Expanding the modalities and scope of the collected data would allow for an update to the data analysis window size, which is an interesting avenue for identifying the optimal setting. Furthermore, exploring different motion parameter configurations could offer new perspectives on navigational capabilities and stability. A comprehensive revision aimed at scalability and future integration into educational systems is also essential. In the proposed future assessment session, students shall indicate how much they agree with the above statements about their experience using the PlatypOUs robot and data analysis platform (including data processing and visualization tools) for analyzing their own robot-collected data (
Figure 9). Certain modern robot system development frameworks, such as the IEEE’s Ethically Aligned Design principle (published as standard: IEEE 7007-2022) [
37,
38], could be applied to ensure ethical development and alignment with industry best practices. Overall, these innovative approaches could enable robots to operate more efficiently and accurately, offering new opportunities and advancements in the field of robotics.
7. Conclusions
In summary, the data analysis demonstrates that the robot maintained stability and consistent direction along the x-axis during the turning maneuver, reflecting effective control. However, variability in the Gyro_y and Acc_y data suggests some inconsistency in the robot’s motion along the y-axis, which could affect stability during left turns. Despite this, the variations in Gyro_y and Acc_y were expected, as they are directly related to the turning motion. Changes in the Gyro_z and Acc_z data indicate adjustments in the robot’s tilt during the maneuver.

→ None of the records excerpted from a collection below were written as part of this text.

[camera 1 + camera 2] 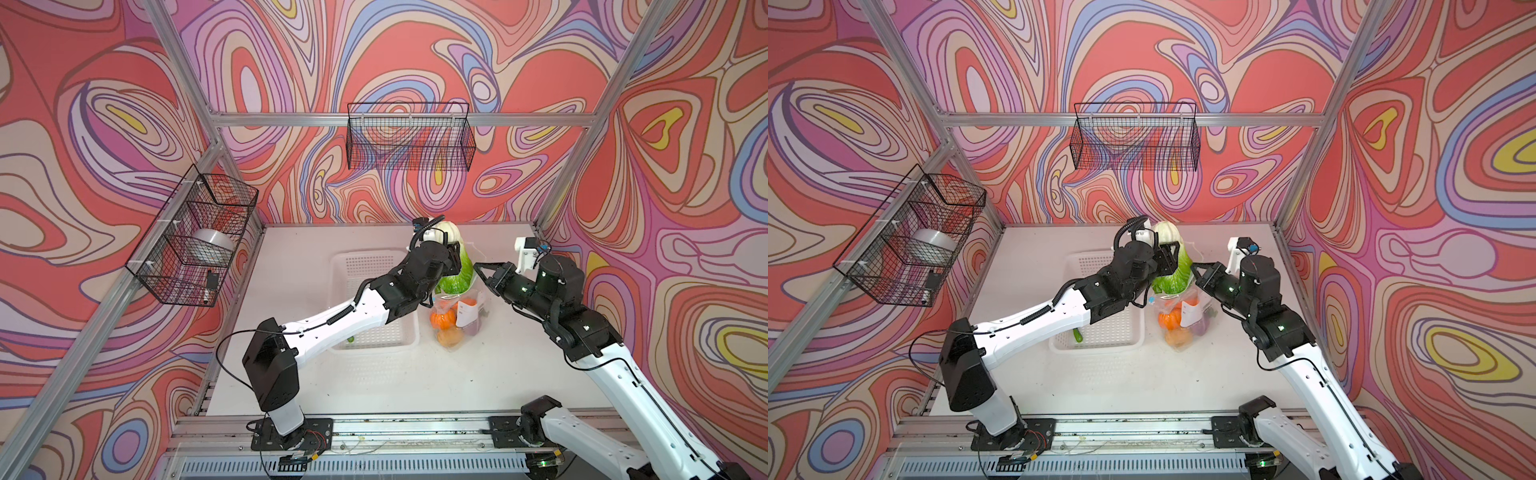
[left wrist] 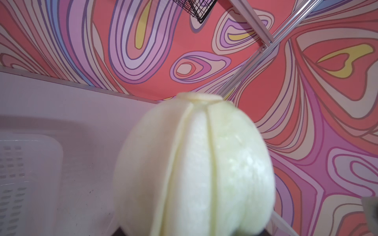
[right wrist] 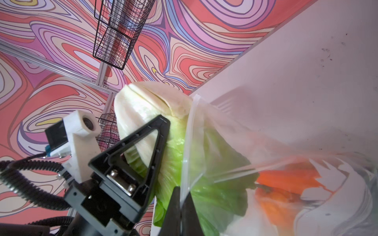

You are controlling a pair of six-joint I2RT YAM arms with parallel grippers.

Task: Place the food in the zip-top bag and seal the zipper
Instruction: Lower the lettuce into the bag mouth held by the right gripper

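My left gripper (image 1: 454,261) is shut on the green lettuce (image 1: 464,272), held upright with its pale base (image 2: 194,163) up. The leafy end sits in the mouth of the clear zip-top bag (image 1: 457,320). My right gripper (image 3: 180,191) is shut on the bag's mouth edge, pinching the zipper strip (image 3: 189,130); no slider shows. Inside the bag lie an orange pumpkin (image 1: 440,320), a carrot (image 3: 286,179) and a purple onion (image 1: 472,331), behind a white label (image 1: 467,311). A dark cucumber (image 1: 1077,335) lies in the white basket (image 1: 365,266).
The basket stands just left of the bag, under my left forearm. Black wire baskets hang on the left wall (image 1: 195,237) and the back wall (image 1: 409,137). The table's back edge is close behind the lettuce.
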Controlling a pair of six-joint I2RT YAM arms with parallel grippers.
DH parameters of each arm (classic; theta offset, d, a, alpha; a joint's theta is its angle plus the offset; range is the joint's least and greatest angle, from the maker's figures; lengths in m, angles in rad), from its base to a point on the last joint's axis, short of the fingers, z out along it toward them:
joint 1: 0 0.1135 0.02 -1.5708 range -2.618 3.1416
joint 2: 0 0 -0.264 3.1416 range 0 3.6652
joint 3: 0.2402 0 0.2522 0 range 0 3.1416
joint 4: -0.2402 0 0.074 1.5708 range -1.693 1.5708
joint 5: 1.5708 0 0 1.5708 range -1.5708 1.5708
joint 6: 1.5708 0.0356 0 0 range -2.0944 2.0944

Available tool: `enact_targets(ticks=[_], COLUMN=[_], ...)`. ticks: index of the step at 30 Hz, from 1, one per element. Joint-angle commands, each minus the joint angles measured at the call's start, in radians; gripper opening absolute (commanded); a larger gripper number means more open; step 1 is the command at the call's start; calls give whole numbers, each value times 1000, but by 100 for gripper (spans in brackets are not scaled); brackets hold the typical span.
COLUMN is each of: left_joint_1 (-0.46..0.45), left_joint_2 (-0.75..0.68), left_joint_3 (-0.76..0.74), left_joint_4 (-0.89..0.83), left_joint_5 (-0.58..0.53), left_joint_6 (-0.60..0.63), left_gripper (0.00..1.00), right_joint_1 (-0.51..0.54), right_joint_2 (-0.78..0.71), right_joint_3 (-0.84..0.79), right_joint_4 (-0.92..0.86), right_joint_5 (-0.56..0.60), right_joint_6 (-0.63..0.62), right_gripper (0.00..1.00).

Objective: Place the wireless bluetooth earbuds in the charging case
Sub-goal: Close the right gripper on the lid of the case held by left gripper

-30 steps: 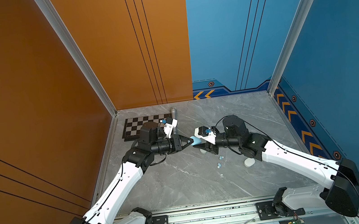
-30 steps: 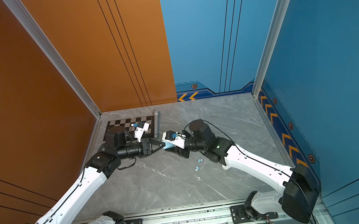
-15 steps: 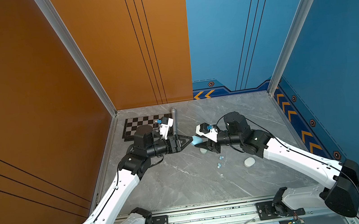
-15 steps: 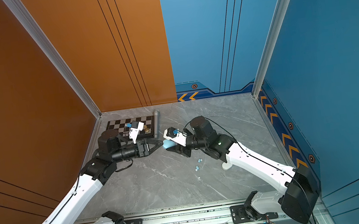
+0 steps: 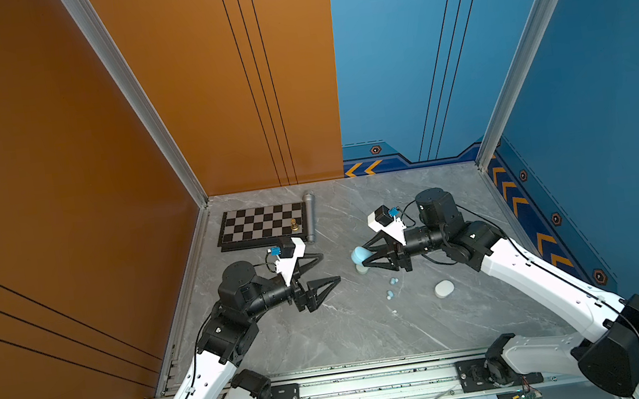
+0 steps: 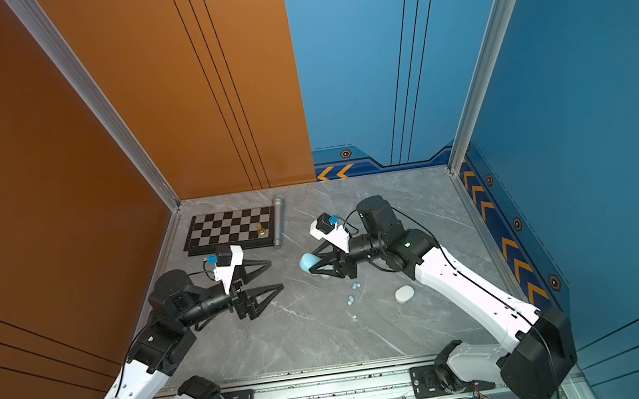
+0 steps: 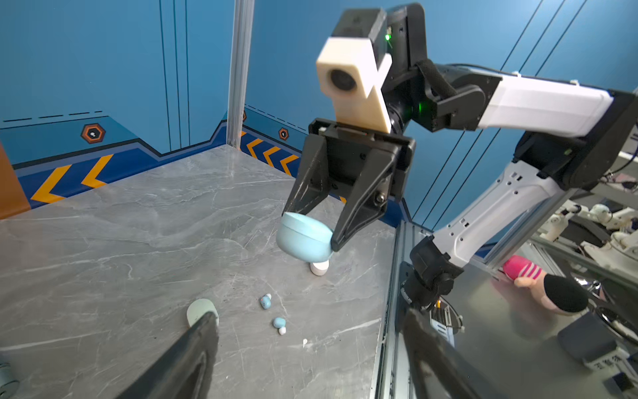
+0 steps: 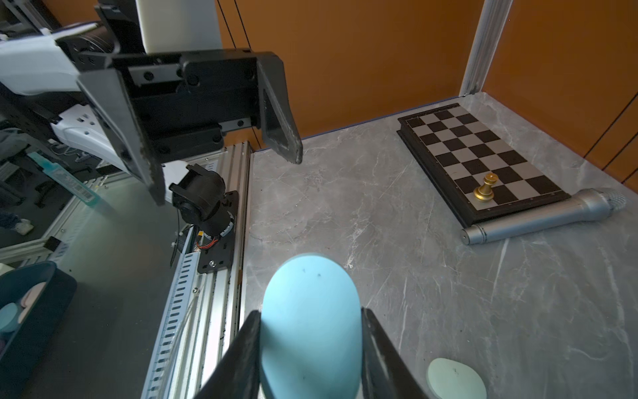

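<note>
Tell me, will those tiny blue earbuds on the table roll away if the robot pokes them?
Probably. The blue earbuds look rounded and glossy, so a poke could send them skidding across the smooth table. They are tiny beside the pale case nearby, so likely very light and apt to slip from a pinch.

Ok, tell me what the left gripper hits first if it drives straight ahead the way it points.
Most likely the pale blue pebble-shaped plastic case clamped in the right gripper, which faces the open left gripper across a gap. Whether their heights match is hard to judge.
</note>
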Motion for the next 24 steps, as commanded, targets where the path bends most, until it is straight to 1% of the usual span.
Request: enact_targets(ticks=[1, 5, 11, 15, 18, 24], left_joint_1=[-37, -76, -130, -141, -142, -142], left_joint_2=[40, 107, 166, 199, 213, 230], left_joint_3=[33, 71, 124, 148, 159, 177], left_joint_4=[-30, -30, -30, -29, -28, -19], left_joint_5=[45, 81, 107, 137, 138, 137], left_joint_6=[131, 146, 150, 145, 150, 151], left_gripper=[81, 77, 73, 67, 63, 57], right_joint_1=[-5, -3, 6, 13, 19, 29], right_joint_2=[18, 41, 54, 62, 66, 78], right_joint_3=[58, 65, 56, 63, 64, 66], right_joint_4=[-60, -63, -63, -63, -64, -63], right_joint_5=[-143, -184, -200, -229, -253, -269], right_joint_6=[36, 42, 26, 28, 30, 26], right_gripper=[21, 21, 21, 21, 21, 20])
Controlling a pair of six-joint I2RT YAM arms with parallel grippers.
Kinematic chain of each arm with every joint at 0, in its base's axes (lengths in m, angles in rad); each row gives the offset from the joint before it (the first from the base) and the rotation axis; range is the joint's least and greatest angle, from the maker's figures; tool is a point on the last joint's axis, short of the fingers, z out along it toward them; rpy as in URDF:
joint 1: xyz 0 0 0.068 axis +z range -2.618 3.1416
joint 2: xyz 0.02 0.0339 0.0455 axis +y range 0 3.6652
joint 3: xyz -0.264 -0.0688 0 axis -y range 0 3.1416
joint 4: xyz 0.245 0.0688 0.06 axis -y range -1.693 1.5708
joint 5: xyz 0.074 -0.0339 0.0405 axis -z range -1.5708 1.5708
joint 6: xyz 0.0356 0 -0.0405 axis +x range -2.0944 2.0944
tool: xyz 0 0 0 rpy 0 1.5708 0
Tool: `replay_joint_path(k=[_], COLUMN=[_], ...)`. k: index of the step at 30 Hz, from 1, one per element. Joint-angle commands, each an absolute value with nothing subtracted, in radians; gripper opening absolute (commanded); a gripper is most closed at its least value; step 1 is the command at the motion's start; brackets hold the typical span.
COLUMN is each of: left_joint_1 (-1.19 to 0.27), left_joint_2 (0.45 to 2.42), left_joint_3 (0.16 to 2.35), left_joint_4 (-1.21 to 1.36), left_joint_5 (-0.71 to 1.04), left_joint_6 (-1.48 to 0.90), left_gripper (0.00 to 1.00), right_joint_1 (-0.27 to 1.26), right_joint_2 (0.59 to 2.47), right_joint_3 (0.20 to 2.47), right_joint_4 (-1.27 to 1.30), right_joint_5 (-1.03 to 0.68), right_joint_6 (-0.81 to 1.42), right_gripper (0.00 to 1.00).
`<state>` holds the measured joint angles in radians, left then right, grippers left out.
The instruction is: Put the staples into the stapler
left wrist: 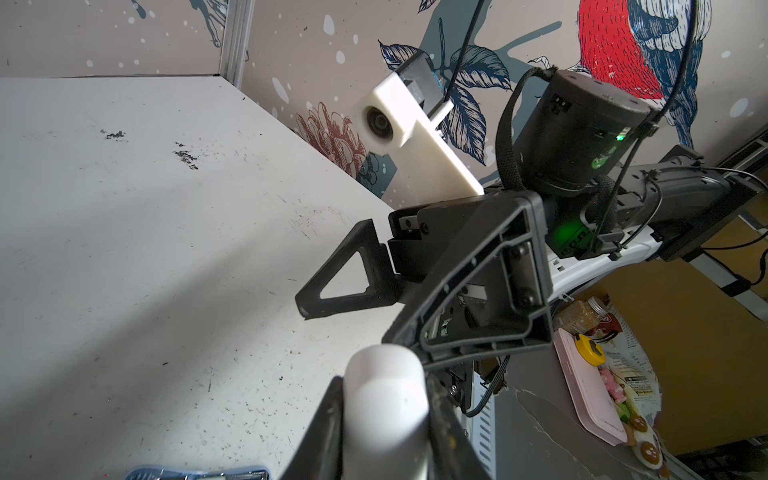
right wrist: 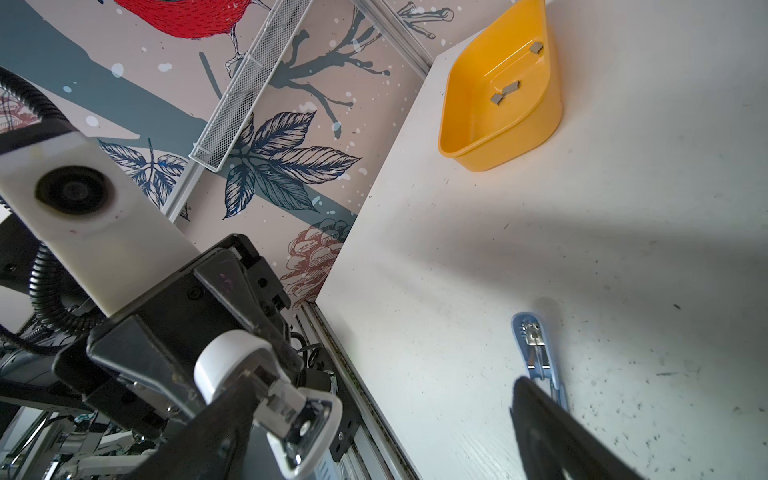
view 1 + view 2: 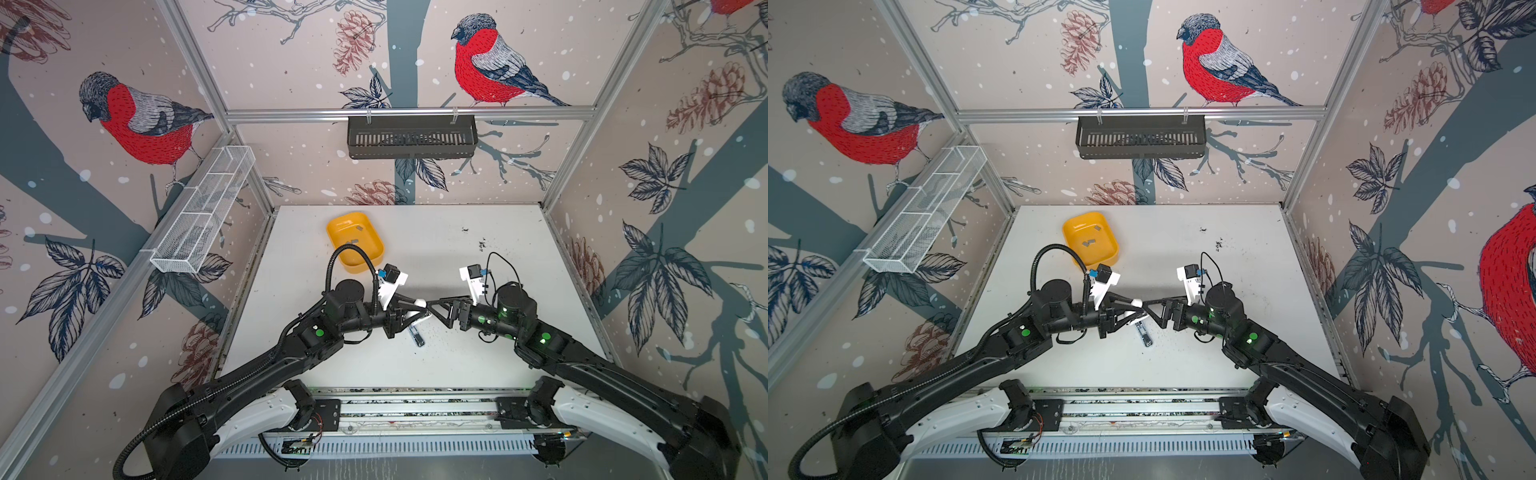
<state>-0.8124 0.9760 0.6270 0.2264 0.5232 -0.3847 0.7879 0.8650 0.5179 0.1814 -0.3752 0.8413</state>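
Observation:
My left gripper (image 1: 384, 409) is shut on a small white stapler (image 1: 382, 374), held above the middle of the table in both top views (image 3: 420, 303) (image 3: 1136, 302). In the right wrist view this stapler (image 2: 266, 386) hangs open, its metal channel showing. My right gripper (image 2: 382, 440) is open and faces it tip to tip (image 3: 433, 309); whether a finger touches it I cannot tell. The staples (image 2: 505, 91) (image 3: 1088, 242), small grey strips, lie in the yellow tray (image 2: 478, 137) (image 3: 374, 249). A blue stapler (image 3: 417, 337) (image 2: 536, 349) lies on the table under the grippers.
Dark specks (image 3: 482, 243) are scattered on the white table, thickest at the back right. A white mesh basket (image 3: 203, 212) hangs on the left wall and a black basket (image 3: 411, 137) on the back wall. The rail (image 3: 415, 405) runs along the table's front edge.

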Motion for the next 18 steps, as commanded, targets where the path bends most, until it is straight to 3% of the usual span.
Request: replay_joint_path(k=[1,18], left_joint_1=[-0.811,-0.811], left_joint_2=[0.974,0.96], left_joint_3=[0.629,0.631], left_joint_4=[0.294,0.324], left_joint_5=[0.546,0.543], left_joint_6=[-0.381,-0.399], left_gripper=[0.01,0.01], right_joint_1=[0.793,0.808], right_joint_2=[0.877,0.899], right_joint_3=[0.528,0.537], right_joint_4=[0.217,0.091], right_joint_5=[-0.403,-0.282], right_joint_6=[0.851,0.829], right_gripper=[0.96,0.96])
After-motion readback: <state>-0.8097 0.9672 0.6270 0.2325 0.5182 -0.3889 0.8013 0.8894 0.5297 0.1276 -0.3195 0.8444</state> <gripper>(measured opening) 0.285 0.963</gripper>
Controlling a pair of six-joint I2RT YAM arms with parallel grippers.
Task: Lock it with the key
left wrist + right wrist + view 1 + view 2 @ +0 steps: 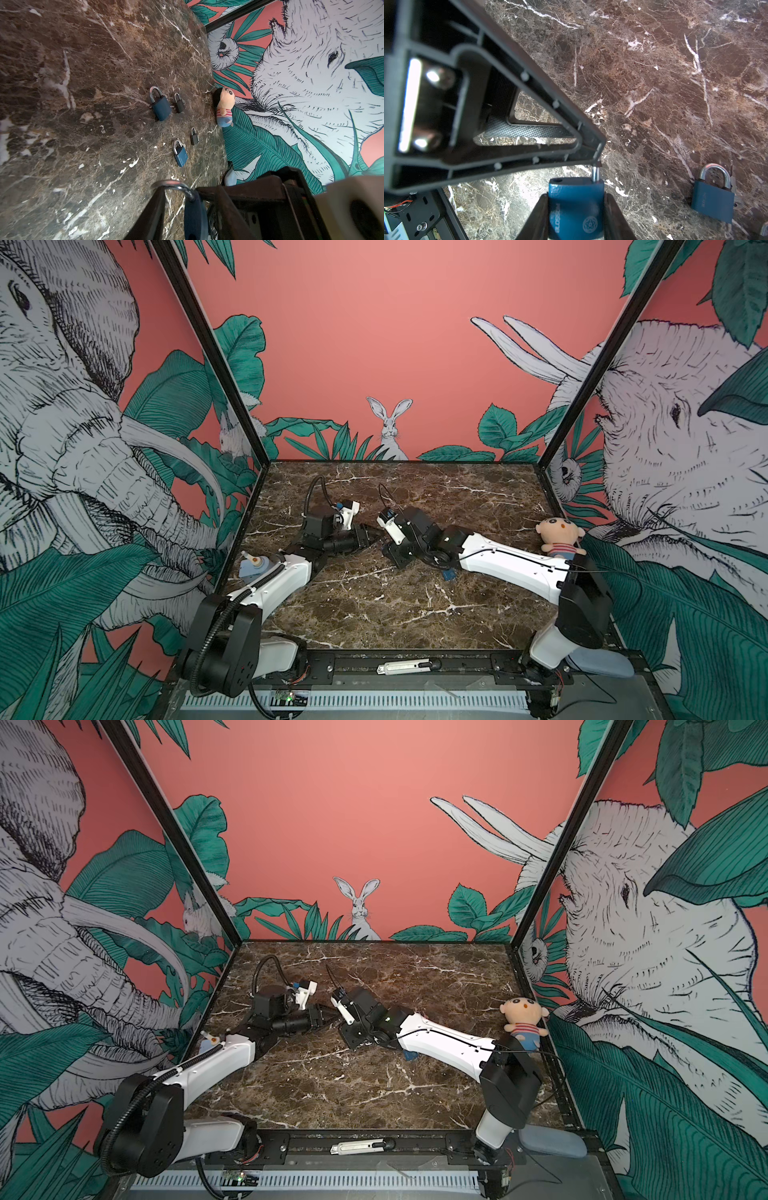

The omega and v variance deviations provide valuable insights into turn stability and the smoothness of linear motion, which are crucial for refining motion control and developing navigation algorithms. The moving average filter serves a dual purpose: it highlights the turning event while filtering out short-term noise, facilitating the accurate identification of turning patterns. While acceleration data along the acc_x and acc_y axes exhibit some variation, this is less pronounced compared to the gyroscope data, with gravity largely influencing acc_z.
Overall, this analysis effectively describes the robot’s performance during a left turn, underscoring the importance of stability and predictability in turns, as well as smooth linear motion. The moving average filter helps differentiate real motion from noise, contributing to a deeper understanding that supports the optimization of motion control and navigation algorithms. Ultimately, these improvements enhance the robot’s performance and reliability.